Re: (Lost in the noise perhaps - so asking again) - Is a trailing slash 'better' than a trailing hash for vocabs namespace IRIs? from Pat McBennett on 2022-10-12 (semantic-web@w3.org from October 2022)

From: Pat McBennett <patm@inrupt.com>
Date: Wed, 12 Oct 2022 01:53:43 +0100
To: Hugh Glaser <hugh@glasers.org>
Cc: Pierre-Antoine Champin <pierre-antoine@w3.org>, semantic-web@w3.org
Message-ID: <CABgQ8mJZX1FTXhUH4XZ5xHirWDwV8RsUD_g5FAKO=CusborGjw@mail.gmail.com>
Hiya Hugh,

On Tue, Oct 11, 2022 at 1:22 PM Hugh Glaser <hugh@glasers.org> wrote:

> Hi Pat,
>
> (I’ve tried sorting out the quotation levels a bit)
>

[PMcB] Thanks!


>
> I like your proposal.
> However, I think that arguing that slash is no less efficient than hash in
> terms of network is just wrong.
>

[PMcB] Well, just to be clear, I never said it was *no* less efficient :) !
What I was trying to say was that in the case of simply dereferencing a
vocab's namespace IRI, *in that case*, it's no less efficient - i.e., in
both cases, slash and hash, you'd expect to get back exactly the same
full-vocab-metadata response in a single HTTP request.
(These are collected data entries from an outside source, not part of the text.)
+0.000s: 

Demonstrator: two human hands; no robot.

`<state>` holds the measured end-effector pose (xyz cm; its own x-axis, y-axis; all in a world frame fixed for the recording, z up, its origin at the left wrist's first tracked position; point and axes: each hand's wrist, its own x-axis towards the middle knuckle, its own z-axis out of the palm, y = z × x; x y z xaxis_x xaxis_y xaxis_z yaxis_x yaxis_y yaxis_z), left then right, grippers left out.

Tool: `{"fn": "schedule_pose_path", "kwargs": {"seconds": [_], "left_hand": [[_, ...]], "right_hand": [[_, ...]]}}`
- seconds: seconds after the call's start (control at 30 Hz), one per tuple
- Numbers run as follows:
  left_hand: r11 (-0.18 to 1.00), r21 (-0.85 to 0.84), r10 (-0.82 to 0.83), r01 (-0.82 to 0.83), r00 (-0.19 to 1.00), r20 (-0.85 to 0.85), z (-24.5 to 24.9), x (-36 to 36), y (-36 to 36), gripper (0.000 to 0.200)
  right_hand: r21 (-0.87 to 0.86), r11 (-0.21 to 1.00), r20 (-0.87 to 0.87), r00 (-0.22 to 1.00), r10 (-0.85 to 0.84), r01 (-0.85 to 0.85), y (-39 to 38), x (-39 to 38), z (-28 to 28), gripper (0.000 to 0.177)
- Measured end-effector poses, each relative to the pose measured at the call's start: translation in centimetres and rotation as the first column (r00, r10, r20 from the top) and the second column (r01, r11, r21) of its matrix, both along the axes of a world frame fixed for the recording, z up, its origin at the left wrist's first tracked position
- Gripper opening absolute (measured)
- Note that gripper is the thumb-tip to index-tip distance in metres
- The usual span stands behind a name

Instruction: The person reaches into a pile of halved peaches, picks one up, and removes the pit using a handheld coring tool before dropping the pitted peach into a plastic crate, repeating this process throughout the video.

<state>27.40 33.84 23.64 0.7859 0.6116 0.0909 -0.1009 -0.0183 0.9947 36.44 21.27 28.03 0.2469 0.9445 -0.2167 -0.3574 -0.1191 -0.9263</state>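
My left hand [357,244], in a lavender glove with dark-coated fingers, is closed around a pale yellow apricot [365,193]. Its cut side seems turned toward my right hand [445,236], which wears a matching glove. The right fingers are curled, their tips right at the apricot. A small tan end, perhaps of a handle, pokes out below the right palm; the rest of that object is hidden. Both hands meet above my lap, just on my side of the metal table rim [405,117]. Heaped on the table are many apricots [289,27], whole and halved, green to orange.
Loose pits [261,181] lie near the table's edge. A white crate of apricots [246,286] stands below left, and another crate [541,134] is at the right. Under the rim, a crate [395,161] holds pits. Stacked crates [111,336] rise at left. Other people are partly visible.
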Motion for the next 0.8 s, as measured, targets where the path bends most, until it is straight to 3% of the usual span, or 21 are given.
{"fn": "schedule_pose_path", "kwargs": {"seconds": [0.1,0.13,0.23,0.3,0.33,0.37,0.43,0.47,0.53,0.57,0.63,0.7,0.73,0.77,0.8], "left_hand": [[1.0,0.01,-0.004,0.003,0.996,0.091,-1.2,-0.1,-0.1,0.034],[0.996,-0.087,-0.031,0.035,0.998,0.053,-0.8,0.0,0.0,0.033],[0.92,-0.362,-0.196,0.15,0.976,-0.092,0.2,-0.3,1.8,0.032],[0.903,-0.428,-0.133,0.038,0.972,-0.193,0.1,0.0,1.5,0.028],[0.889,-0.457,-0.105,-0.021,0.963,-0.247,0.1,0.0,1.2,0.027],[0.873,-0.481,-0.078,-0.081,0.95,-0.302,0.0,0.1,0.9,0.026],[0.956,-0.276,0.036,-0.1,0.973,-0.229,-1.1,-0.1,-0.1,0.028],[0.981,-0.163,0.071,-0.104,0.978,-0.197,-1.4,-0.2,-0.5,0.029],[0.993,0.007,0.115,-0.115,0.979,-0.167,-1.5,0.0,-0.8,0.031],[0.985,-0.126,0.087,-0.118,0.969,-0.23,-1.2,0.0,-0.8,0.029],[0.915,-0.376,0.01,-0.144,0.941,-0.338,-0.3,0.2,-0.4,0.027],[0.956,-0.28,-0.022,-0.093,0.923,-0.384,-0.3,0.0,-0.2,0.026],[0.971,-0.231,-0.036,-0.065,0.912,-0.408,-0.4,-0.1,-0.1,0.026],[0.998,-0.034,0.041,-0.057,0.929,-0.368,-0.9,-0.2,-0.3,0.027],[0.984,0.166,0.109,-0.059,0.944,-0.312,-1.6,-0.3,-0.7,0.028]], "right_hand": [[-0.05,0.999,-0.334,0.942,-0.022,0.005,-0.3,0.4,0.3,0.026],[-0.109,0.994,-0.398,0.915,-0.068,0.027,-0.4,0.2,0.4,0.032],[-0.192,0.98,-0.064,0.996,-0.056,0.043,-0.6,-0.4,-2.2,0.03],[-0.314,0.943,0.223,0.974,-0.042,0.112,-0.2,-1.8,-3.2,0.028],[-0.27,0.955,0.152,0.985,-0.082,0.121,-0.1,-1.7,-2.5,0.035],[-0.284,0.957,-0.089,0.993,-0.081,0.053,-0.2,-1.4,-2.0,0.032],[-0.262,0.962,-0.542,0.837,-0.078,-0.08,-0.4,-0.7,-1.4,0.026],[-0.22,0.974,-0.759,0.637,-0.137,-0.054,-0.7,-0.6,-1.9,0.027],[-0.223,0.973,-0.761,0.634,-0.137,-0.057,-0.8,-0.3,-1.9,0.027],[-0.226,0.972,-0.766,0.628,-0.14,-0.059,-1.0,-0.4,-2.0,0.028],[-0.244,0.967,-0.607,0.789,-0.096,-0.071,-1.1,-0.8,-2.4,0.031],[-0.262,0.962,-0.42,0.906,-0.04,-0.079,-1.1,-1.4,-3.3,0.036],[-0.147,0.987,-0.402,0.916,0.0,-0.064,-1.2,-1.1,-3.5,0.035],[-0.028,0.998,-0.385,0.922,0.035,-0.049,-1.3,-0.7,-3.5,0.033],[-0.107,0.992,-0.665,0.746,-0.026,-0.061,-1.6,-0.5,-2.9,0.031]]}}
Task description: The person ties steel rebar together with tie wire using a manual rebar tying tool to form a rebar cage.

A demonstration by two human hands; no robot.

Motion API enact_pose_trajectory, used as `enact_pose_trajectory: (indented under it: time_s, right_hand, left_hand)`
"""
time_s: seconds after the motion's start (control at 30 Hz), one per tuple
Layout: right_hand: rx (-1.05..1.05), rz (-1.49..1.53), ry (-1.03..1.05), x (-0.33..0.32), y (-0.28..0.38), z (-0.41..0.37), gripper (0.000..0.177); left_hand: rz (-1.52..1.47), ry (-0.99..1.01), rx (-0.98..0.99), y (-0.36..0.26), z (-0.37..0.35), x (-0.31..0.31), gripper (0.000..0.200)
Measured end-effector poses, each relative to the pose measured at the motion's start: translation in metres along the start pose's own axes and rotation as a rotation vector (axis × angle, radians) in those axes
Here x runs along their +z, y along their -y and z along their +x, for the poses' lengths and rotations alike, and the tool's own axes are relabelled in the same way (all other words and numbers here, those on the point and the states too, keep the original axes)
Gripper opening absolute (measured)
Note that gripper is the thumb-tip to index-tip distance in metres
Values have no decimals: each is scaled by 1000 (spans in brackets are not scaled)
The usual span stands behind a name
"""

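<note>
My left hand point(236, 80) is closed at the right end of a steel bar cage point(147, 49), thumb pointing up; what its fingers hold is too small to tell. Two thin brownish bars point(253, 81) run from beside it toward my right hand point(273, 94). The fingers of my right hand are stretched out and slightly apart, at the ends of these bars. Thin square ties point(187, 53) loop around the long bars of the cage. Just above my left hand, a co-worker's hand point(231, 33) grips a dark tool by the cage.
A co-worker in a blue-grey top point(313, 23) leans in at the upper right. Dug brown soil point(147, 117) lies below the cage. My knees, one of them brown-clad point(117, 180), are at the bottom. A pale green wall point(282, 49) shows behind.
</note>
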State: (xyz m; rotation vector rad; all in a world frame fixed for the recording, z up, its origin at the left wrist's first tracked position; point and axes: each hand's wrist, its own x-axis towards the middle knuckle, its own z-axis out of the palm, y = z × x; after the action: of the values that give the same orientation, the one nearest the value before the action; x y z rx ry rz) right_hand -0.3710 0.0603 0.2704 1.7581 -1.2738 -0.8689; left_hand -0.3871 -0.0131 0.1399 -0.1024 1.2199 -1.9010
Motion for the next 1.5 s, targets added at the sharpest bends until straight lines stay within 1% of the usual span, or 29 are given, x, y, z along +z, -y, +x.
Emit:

So if you don't want
to pay any inefficiency cost, then, if possible, just dereference the
vocab's namespace IRI up-front to get everything you need in one single
HTTP request, and just cache it for all further term lookups. That'll give
you exactly the same efficiency as using hash namespace IRI - but only if
you know the namespace IRI beforehand, and can dereference it up-front.

I accept indeed that it will be *less efficient* in the case of looking up
a single vocab term's IRI from a slash-based vocab, since yes, you need to
first dereference that single term IRI, then parse out (hopefully) a
`rdfs:isDefinedBy` triple, and then you have to dereference the RDF Object
value of that triple to get all the metadata for all the vocab terms. So
yes indeed, in that specific case, using slash is 'less efficient' (i.e.,
it requires a bit more client-side processing and knowledge of the
`rdfs:isDefinedBy` predicate, and it's one extra HTTP request). But it
should only be one extra HTTP request per vocab (when you store/save/cache
the server responses), regardless of the number of terms in each vocab - so
not unreasonable I think, and only needed when you don't already know a
vocab's namespace IRI up-front.

But it is a price that may well be worth paying in general.
> After all, I still think that systems don’t resolve vocab much once they
> go live.
>

[PMcB] Yeah, I indeed think it is a price well worth paying (even if *just*
people (in general) can have a single, simple piece of *guidance* to
follow, if they so choose). In other words, I think it's vastly better
(especially for newbies) than saying (in paraphrasing Sarven's position
(sorry Sarven, I'll reply more thoroughly to your thoughts separately :) ))
- i.e., "Well, you need to decide for yourself between slash and hash for
your new vocab, by weighing up: your specific use case; reflecting on
empirical evidence, e.g., what characteristics do the majority of the
vocabs share?; and helping the URI owners when considering persistence
policies". To be honest, I feel that kind of guidance is precisely what
results in newbies running screaming to the hills... :)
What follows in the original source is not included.